Yvonne went back to the bed to see if somehow he was hiding underneath.

The boy wasn’t there.

“Where’s Mr. Chesterfield?” Rodney asked.

“That’s right, the dog goes everywhere with the boy,” Yvonne said.

“Chesterfield! Come!” Rodney yelled.

They listened. There was no scratching sound of paws on the hard wood, no clanking of dog tags, and no creaking of Mr. Chesterfield coming up the stairs.

Mr. Chesterfield wasn’t there.

Yvonne flew down the stairs with Rodney right behind her. They raced through the little house screaming “Jabari” and “Chesterfield.”

Mr. Chesterfield wasn’t in the dining room or the living room or the little study or the milk porch.

Jabari wasn’t in the dining room or the living room or the little study or the laundry room.

“Oh no,” Yvonne said.

She slid across the kitchen floor to where Mr. Chesterfield was lying next to the door. The dog’s muzzle was red, as if he’d bit someone or something.
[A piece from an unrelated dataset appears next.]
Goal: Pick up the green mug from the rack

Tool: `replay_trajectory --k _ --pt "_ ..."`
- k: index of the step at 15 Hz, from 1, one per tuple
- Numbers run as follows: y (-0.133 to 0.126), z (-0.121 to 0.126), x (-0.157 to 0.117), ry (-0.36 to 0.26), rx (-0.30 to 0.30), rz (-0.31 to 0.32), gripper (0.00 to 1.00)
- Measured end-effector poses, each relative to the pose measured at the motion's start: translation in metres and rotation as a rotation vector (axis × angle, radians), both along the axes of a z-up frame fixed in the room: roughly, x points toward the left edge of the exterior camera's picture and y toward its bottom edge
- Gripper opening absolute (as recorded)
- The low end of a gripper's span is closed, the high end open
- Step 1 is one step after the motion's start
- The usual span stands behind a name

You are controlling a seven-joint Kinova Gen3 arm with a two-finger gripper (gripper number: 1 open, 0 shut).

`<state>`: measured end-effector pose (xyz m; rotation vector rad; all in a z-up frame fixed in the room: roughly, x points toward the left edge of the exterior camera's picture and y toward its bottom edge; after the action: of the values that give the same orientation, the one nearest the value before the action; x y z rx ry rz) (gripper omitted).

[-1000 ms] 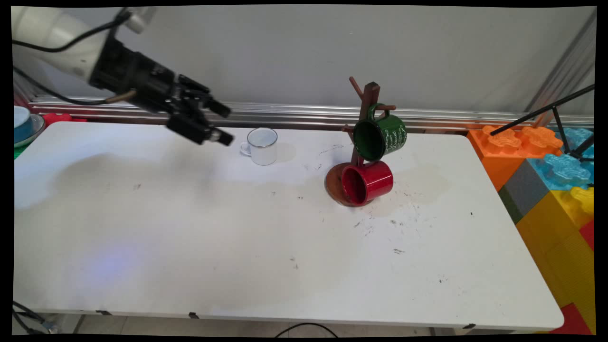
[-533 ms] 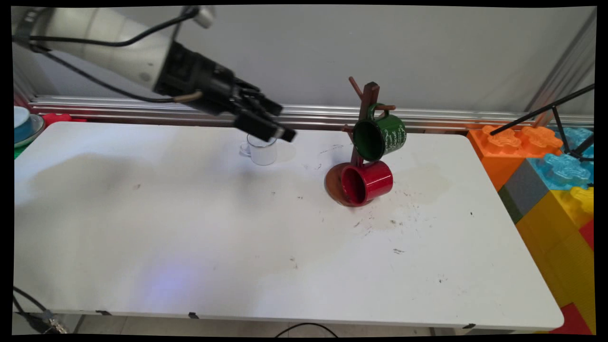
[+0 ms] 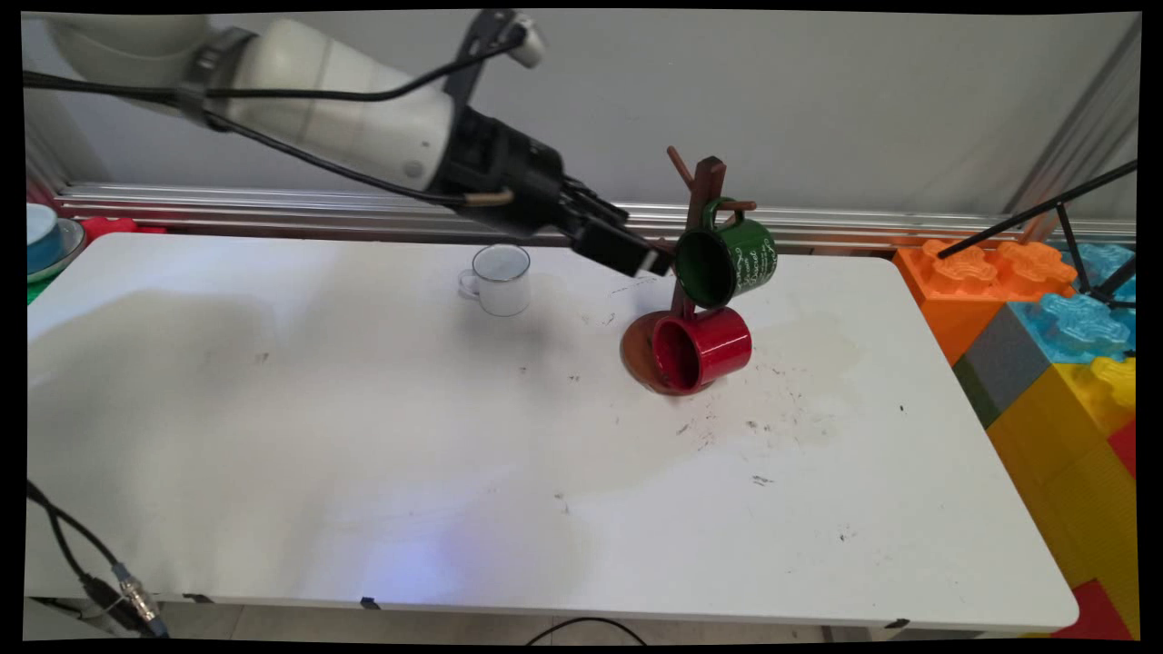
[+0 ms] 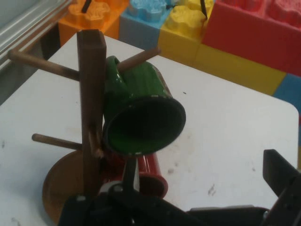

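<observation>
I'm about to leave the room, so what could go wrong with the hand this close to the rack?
1. The hand sits right at the green mug's rim; a push could slip it off its peg.
2. Bumping the mug tree might tip it, red mug included.

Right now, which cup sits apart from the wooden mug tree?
On the white table, left of the brown wooden mug tree, stands a small white enamel mug. Unlike the green mug and red mug on the pegs, it stands upright alone.
</observation>
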<state>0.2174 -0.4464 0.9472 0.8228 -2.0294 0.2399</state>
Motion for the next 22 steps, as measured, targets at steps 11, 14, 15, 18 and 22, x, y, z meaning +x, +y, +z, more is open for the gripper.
replay_trajectory --k 11,14,15,18,22 --pt "-0.018 -0.043 -0.060 0.055 0.062 0.106 1.00" --pt "-0.021 -0.053 -0.069 0.074 0.063 0.117 1.00" --pt "-0.022 -0.057 -0.074 0.085 0.060 0.118 1.00" --pt "-0.025 -0.067 -0.084 0.110 0.043 0.114 1.00" --pt "-0.032 -0.079 -0.094 0.135 0.020 0.124 1.00"
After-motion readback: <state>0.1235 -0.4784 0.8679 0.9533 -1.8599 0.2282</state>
In return, someone had kicked or hit the dog hard. The battered dog whimpered when she touched him.

Yvonne hopped to her feet to meet Rodney. She used her body to stop him from getting to the dog. He easily looked over her shoulder.

“Chesterfield!” Rodney wailed.

“He’s just hurt,” Yvonne said. “We’ll get Abi here and she’ll …”

Rodney set Yvonne aside and dropped to his dog. He lifted the old black dog onto his lap and began to wail.

“Jabari’s gone,” Yvonne said to herself. “Mr. Chesterfield is injured.”

Yvonne nodded to herself.

“I need the police,” Yvonne said.

She touched Rodney’s head and went to the phone. After calling the police, she went out in to the back to get Akeem. The boy ran across the backyard to the kitchen. Through the kitchen window, Yvonne watched Akeem pull Rodney away from Mr. Chesterfield.

Yvonne nodded to herself.

Jabari was taken by Annette. She just knew it.

Mr. Chesterfield was hurt by Annette. She just knew it.

“No matter where you hide,” Yvonne said out loud to the early morning dark. “I will find you.”

“I will get my Jabari back. He will be healthy, happy, and full of life. I will make sure Mr. Chesterfield is there to greet him.”

The stars seemed to bend down to listen to her wishes.

“You don’t have any idea who you messed with Annette,” Yvonne said. “You will regret the day you took my boy and hurt my dog.”

A police cruiser wailed to a stop outside the home. Yvonne ran to meet them.